When I think back to my favorite moments of Wild Hunt, rarely do I think about some big boss battle or awesome piece of armor I crafted (though that stuff is definitely solid), but rather, I think of getting piss drunk with Lambert and Eskel in Kaer Morhen, which had me laughing out loud the whole way through its escalation. Or the fairy tale dinner with Kira Metz, which was not only an interesting insight into her character, but also one of the few instances of a game scene being legitimately sexy that I can recall. And, of course, there are the final scenes of the Bloody Baron’s questline, which is bleak, uncomfortable, and complicated in all the ways that the world of The Witcher is. That stuff in particular is some of best storytelling of the entire year. No matter which decisions the player makes, the end results are all differing forms of heartbreaking tragedy.

It’s these sorts of moments that sum up what an enormous achievement this game is. As truly colossal of a world as CD Projekt RED built, they don’t do it at the sacrifice of specificity. There are dozens upon dozens of small character moments in The Witcher 3 handled with more care than some games can muster across their entire experience. Even within that massive world itself, the whole thing really does feel immaculately hand-crafted, from the architecture of Novigrad to the naturalistic progression of the landscape as you proceed south.

There’s a small moment in Wild Hunt that stood out to me as emblematic of why I love this game so much. Early on, when Geralt arrives in Novigrad, he runs into a pair of men badgering an elf woman. It’s a classic scene of overt racism, familiar to any who’ve played a Bioware RPG. The player is then given the option of whether to intervene or not. If the player chooses to help the elf though, and convince the humans to leave, they are met with hostility rather than gratitude.
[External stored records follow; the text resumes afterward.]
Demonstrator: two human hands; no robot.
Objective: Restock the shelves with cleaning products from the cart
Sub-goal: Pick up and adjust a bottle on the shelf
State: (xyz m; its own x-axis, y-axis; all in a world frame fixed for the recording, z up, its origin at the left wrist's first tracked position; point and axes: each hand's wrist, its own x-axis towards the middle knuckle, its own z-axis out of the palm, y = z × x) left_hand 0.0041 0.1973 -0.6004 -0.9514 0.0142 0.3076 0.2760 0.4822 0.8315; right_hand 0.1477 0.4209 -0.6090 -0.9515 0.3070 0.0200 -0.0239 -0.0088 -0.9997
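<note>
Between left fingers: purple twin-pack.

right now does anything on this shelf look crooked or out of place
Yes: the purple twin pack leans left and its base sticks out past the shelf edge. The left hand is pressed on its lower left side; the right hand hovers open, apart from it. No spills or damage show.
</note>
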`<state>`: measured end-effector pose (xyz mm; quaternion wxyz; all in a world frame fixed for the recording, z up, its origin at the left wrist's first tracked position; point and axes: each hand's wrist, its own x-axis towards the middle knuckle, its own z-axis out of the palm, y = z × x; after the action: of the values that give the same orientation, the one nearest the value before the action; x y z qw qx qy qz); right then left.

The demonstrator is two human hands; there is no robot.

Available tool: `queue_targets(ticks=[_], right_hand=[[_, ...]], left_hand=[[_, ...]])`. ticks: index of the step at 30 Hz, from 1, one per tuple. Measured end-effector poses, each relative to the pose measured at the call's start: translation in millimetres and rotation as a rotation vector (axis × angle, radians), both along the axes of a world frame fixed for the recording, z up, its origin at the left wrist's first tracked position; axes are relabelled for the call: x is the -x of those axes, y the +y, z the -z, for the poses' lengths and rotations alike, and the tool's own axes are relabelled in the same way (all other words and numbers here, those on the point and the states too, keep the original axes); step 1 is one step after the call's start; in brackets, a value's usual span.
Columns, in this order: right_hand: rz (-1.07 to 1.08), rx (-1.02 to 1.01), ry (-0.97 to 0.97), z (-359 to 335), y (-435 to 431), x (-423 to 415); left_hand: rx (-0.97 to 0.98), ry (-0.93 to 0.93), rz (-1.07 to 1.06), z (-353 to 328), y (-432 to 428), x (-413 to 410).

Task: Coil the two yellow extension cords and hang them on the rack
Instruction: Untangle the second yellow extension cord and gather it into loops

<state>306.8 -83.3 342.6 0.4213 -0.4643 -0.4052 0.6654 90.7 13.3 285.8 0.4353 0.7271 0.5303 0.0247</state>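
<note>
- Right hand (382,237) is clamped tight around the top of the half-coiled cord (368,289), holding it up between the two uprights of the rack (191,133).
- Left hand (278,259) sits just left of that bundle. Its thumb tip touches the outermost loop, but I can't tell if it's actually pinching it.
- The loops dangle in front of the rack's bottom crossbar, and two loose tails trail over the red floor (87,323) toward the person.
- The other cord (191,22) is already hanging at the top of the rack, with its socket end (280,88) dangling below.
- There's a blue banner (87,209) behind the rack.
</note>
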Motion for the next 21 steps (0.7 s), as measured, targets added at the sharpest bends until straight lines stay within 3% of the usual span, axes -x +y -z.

The elf woman is quick to point out to Geralt – and by extension, the player – that he only did what he did to make himself feel noble, and that a simple action like that will do nothing to end her persecution. And she’s right, obviously. She must continue living in this world, even after this brief interaction. Nothing has changed, and the game makes a point to remind the player of that.

In this way, and in numerous situations like it, The Witcher makes the distinction between player agency and players being able to bend the world or its characters to their will. The former it allows, the latter, it never does. That’s because the world of the Witcher is bigger than Geralt, bigger than the player, and while your influence over it matters, it is not so malleable as to be transformed into exactly what you want.

That’s a lesson that Wild Hunt had to hammer into my brain, so deeply ingrained was my RPG-player urge to find the “good” outcome of a quest. At the end of the day, CD Projekt RED makes games that respect their players as adults. Simultaneously, the worlds of their games demand that same amount of respect back from the player.

Each time I’ve done these lists, the game I pick as my favorite of the year has been one that forced me to re-evaluate something about video games as a whole, either what they are or what they’re still capable of. The Witcher 3 was that revelatory moment of 2015 for me. And craziest of all, it did so as a fantasy RPG, a genre that’s been a part of my life for years. That it managed to breathe so much life and energy back into that genre is exactly why it earns its spot at the top of this list.